In this example, accuracy is the dimension we are looking at to assess the inherent quality of the data. There are a lot more different dimensions out there. To give you an idea of which dimensions are commonly studied and researched in peer-reviewed literature, here is a histogram showing the top 6 dimensions after studying 15 different data quality assessment methodologies involving 32 dimensions.

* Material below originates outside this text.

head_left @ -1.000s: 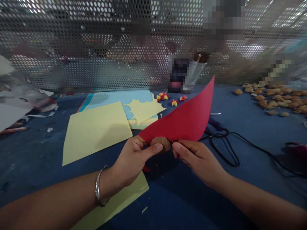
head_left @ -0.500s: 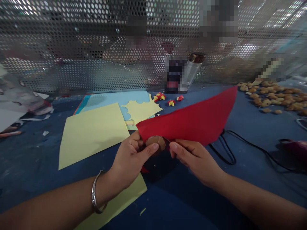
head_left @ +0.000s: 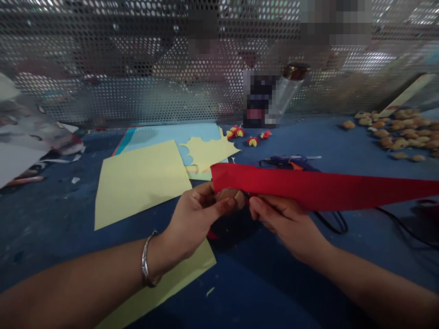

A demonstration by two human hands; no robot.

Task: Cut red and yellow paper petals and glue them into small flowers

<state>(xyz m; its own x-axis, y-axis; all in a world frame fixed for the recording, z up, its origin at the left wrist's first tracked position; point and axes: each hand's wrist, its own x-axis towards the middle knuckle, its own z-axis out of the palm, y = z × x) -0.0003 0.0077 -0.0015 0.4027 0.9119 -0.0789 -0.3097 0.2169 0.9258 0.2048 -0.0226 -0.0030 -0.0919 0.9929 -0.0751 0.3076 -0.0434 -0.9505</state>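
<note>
My left hand point(head_left: 197, 214) grips the near left end of a red sheet point(head_left: 329, 189), felt or thick paper. Its thumb presses a small brown scalloped piece point(head_left: 230, 196), which looks like cardboard, flat against the red. Close to the brown piece, my right hand point(head_left: 284, 219) is closed in a pinch just below the sheet's lower edge. A thin pointed tool is between its fingertips, mostly hidden now. The red sheet stretches away past the right hand to the right edge of the view. A silver bangle point(head_left: 146, 262) circles the left wrist.
Yellow sheets point(head_left: 144, 183), a cut yellow scrap point(head_left: 211, 153) and a light blue sheet point(head_left: 164, 132) lie left. Small red-yellow flowers point(head_left: 253, 141), a purple tool point(head_left: 288, 159) and a clear bottle point(head_left: 288, 96) stand behind. Brown shells point(head_left: 404, 132) lie right, before a perforated metal panel point(head_left: 137, 91).
The red sheet has swung down and flattened toward the right, uncovering the purple tool behind it. Both hands keep their holds; the view has shifted slightly.
</note>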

A systemic approach to Data Quality Assessment

If you fail to plan, you plan to fail. A good systemic approach cannot be successful without a good planning. To have a good plan, you need to have a thorough understanding of the business, especially on problems associating with data quality. In the previous example, one should be aware that the contact list, albeit correct has a data quality problem of not being applicable to achieve the goal of the assigned task.
After the problems become clear, data quality dimensions to be investigated should be defined. This can be done using an empirical approach like surveys among stakeholders to find out which dimension matters the most in reference to the data quality problems.
A set of assessment steps should follow suit. Design a way for the implementation so that these steps can map the assessment based on selected dimensions to the actual data. For instance, the following five requirements can be used as an example:
[1] Timeframe – Decide on an interval for when the investigative data are collected.
[2] Definition – Define a standard on how to differentiate the good from the bad data.
[3] Aggregation – How to quantify the data for the assessment.
[4] Interpretability – A mathematical expression to assess the data.
[5] Threshold -Select a cut-off point to evaluate the results.
Once the assessment methodologies are in place, it is time to get hands-on and carry out the actual assessment. After the assessment, a reporting mechanism can be set up to evaluate the results. If the data quality is satisfactory, then the data are fit for further analytic purposes. Else, the data have to be revised and potentially to be collected again. An example can be seen in the following illustration.

Conclusion
There is no one-size-fits-all solution for all data quality problems, as the definition outlined above, half of the data quality aspect is highly subjective. However, in the process of data quality assessment, we can always use a systemic approach to evaluate and assess data quality. While this approach is largely objective and relatively versatile, some domain knowledge is still required. For example in the selection of data quality dimension. Data Accuracy and Completeness might be critical aspects of the data for use case A but for use case B these dimensions might be less important.